The word "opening" marks the lines to copy; find all of them in the entries below.
*** Dataset content ***
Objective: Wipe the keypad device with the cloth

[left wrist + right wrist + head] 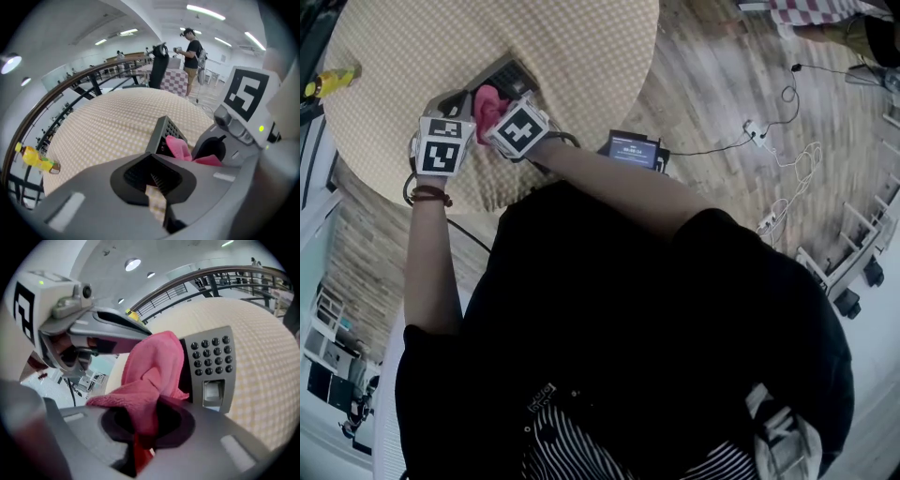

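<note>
Pink cloth (150, 376) clamped in the right gripper (145, 427), jaws closed tight on a fold of it. Bunches up out of the jaws and lies against the left part of the keypad device (213, 366), covering that side of its face. Grey casing on the device, with dark round keys in rows and a small square window beneath them, both bare to the right of the cloth. Stands tilted on the round table (581, 47), on a beige checked cover, right in front of both grippers.

Just beside, the left gripper (157, 185): jaws drawn nearly together, only a thin slit between them with the checked cover showing through; grips nothing. Points at the device's near end, just short of it or touching, cannot tell which. Marker cubes of the two grippers almost side by side in the head view.

Farther off, near the table's left rim, a yellow bottle (328, 82) lying on its side. Down on the wooden floor (722, 84), a small dark screen (633, 150) just beyond the right forearm, and white cables (783, 202) well apart to the right.
</note>
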`<state>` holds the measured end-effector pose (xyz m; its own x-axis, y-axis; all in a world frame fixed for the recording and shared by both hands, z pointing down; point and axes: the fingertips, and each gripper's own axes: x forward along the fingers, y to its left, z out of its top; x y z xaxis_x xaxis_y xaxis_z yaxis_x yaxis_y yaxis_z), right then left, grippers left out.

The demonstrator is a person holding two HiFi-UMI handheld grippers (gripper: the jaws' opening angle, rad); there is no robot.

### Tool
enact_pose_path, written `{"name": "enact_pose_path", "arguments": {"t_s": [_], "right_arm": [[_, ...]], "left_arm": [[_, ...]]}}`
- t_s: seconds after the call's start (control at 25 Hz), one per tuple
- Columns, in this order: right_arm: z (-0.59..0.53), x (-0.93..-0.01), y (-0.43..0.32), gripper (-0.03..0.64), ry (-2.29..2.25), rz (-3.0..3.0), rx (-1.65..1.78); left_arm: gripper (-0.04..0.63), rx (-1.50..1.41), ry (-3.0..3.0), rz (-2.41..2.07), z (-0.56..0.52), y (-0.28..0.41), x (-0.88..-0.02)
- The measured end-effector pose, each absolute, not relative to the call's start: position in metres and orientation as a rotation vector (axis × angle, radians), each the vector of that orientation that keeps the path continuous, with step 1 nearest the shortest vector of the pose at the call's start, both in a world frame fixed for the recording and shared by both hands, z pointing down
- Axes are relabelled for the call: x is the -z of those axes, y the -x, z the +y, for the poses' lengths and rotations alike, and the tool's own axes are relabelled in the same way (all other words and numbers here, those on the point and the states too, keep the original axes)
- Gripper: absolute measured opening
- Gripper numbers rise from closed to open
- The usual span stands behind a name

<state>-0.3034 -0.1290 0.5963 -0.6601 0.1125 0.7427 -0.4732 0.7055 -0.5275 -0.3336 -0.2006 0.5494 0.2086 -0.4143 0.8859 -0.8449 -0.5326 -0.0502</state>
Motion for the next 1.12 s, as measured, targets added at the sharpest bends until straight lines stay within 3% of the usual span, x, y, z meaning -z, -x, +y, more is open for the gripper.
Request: {"name": "enact_pose_path", "arguments": {"t_s": [0.28, 0.48, 0.92, 1.12], "right_arm": [[-0.111, -0.51, 0.27, 0.063, -0.254, -2.299, -0.81], [-0.1, -0.441, 0.22, 0.061, -0.231, -2.404, -0.793], [-0.089, -0.374, 0.151, 0.061, -0.187, -2.545, -0.649], [-0.05, -0.424, 0.207, 0.061, -0.189, -2.569, -0.573]], "left_arm": [[0.003, -0.567, -1.983, -1.548, -0.171, 0.32, -0.473], [0.003, -0.249, -1.955, -1.663, -0.136, 0.29, -0.405], [0.003, -0.051, -2.024, -1.77, -0.08, 0.187, -0.338], [0.003, 0.001, -2.049, -1.76, -0.031, 0.239, -0.4]]}}
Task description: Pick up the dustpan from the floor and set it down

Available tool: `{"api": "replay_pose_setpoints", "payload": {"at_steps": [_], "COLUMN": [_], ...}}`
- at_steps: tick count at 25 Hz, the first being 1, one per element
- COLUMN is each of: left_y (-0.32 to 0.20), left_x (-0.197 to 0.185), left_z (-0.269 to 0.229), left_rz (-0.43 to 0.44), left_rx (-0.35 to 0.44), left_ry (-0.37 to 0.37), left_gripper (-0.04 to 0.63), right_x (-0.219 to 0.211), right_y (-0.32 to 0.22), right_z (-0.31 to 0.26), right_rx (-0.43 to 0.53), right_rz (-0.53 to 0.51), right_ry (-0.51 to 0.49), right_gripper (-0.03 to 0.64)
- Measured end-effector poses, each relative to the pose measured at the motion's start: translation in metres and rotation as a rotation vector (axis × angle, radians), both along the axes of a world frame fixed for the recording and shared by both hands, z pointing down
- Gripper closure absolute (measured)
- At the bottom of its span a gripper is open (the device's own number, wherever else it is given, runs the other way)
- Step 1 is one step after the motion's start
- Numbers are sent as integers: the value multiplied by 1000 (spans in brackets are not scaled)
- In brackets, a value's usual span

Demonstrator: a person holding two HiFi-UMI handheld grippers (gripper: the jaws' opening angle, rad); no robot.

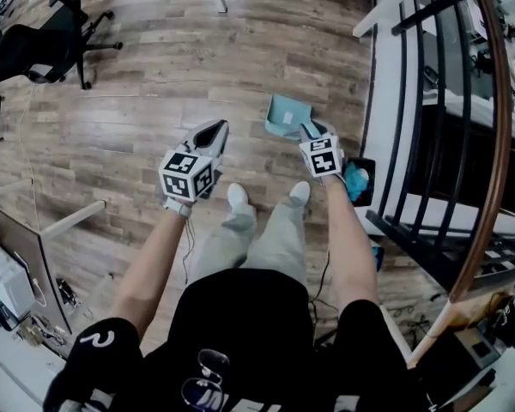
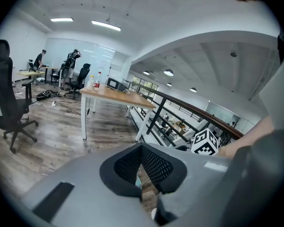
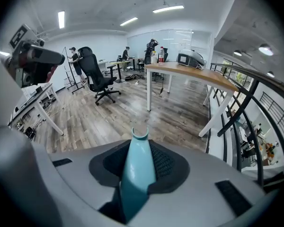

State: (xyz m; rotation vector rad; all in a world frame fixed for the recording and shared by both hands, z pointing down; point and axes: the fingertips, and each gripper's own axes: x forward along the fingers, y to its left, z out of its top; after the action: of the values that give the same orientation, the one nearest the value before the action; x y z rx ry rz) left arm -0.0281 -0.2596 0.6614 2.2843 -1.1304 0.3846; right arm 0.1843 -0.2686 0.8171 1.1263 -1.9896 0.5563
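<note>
Jaws of right gripper point(image 3: 141, 170) clamp dustpan point(image 1: 285, 117) handle.

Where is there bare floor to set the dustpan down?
Wide bare wood floor lies ahead, between the office chair and the dustpan held in the right gripper. It is crowded to the right, where the railing stands close.

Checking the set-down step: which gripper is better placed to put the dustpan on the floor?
Right. The right gripper is shut on the dustpan by its handle, with the pan over the floor just ahead of the shoes. The left gripper is empty, jaws together, off to the side.
</note>
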Motion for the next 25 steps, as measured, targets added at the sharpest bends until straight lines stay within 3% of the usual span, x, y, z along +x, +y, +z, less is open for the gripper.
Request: {"api": "replay_pose_setpoints", "payload": {"at_steps": [13, 25], "left_y": [6, 17], "left_x": [3, 6], "left_z": [39, 54], "left_rz": [-41, -43], "left_rx": [-66, -94], "left_ry": [-2, -8], "left_gripper": [598, 598], "right_x": [7, -1], "right_y": [20, 60], "right_z": [76, 105], "right_rx": [-84, -163], "right_rz": [-73, -104], "right_ry": [62, 57], "right_gripper": [525, 520]}}
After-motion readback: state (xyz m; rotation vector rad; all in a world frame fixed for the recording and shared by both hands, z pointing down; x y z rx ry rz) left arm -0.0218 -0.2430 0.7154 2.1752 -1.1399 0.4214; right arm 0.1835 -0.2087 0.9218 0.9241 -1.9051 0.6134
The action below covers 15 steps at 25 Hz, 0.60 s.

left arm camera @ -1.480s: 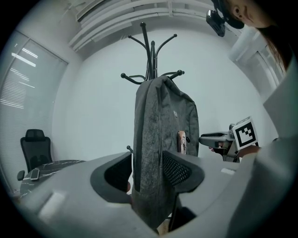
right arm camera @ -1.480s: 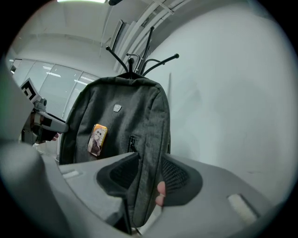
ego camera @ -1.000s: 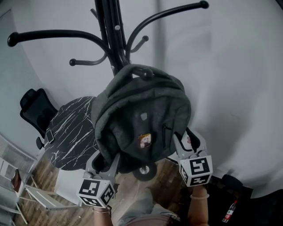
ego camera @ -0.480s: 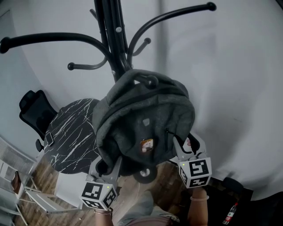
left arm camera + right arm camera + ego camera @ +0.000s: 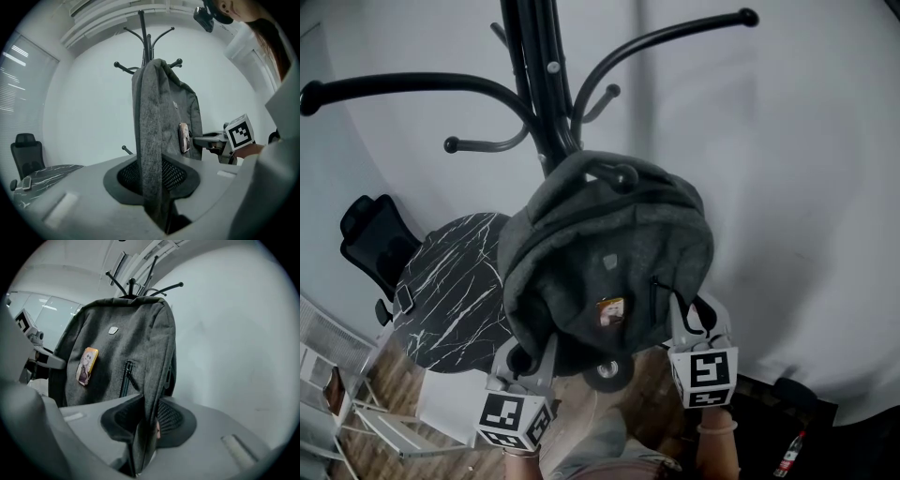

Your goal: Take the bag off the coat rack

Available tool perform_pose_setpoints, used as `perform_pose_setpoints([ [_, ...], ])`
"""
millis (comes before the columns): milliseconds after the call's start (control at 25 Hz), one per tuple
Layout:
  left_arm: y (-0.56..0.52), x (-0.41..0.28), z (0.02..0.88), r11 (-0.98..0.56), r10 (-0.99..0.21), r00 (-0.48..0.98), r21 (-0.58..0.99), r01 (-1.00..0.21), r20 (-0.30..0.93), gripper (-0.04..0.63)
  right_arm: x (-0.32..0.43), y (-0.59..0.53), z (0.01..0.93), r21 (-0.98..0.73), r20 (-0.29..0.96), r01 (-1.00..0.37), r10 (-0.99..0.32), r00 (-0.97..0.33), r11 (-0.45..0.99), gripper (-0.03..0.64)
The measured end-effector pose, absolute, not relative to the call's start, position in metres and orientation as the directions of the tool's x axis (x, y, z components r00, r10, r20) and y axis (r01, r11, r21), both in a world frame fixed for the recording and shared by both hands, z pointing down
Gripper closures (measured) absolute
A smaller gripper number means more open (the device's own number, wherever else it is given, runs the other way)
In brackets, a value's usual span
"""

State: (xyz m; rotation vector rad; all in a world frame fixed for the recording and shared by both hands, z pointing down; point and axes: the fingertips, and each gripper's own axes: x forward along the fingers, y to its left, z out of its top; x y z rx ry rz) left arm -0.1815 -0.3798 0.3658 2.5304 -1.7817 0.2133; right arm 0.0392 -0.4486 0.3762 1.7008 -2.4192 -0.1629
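Hanging: grey bag [image 5: 609,253] by its top loop on a hook [image 5: 623,175] of the coat rack [image 5: 539,84] | left gripper [image 5: 528,349]: jaws have just been closing, pinched on bag's lower left edge | right gripper [image 5: 694,317]: jaws have just been closing, pinched on its lower right edge

Above the grey fabric backpack [image 5: 605,253] I see the black metal coat rack [image 5: 534,75] spreading its curved arms, and its knobbed hook [image 5: 625,175] pokes out at the top. To the right, the bare white wall [image 5: 806,187] leaves open room. Lower left, the round black marbled tabletop [image 5: 450,291] and black office chair [image 5: 370,234] crowd in.
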Motion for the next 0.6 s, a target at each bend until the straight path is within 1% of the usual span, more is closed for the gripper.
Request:
perform_pose_setpoints([
  [600,-0.366,-0.173,0.356,-0.333,-0.938,0.323,-0.07,-0.94,0.124,0.509,0.045,-0.426,0.362,0.204,0.067,-0.922,-0.945,-0.321,0.328,0.561],
])
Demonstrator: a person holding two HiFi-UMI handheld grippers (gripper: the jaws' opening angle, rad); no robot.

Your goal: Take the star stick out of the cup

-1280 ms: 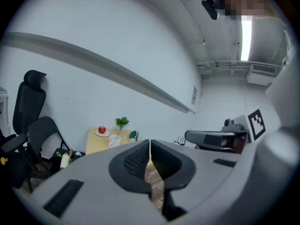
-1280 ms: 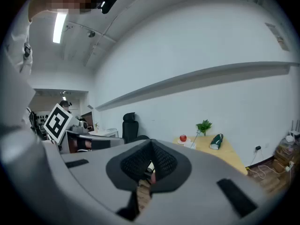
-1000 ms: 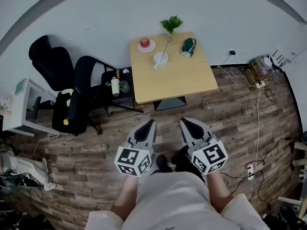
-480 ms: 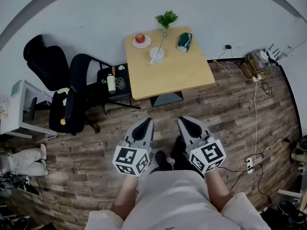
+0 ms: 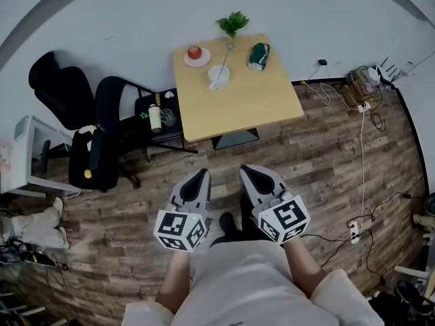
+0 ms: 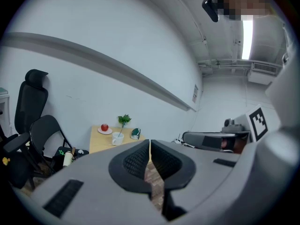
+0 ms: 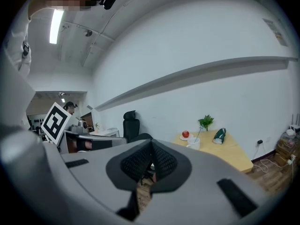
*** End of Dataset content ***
● **Finished exercise**:
The demonstrator is a person holding two HiFi-UMI handheld grippers (gripper: the jaws' opening angle, rad); there is no robot.
- Gripper: absolute measured opening
Demonstrator: a person holding two HiFi-UMI handheld grippers (gripper: the jaws' opening angle, rad); no robot.
Demonstrator: a person holding two HiFi-UMI handheld grippers (gripper: the jaws' opening angle, rad); no robot.

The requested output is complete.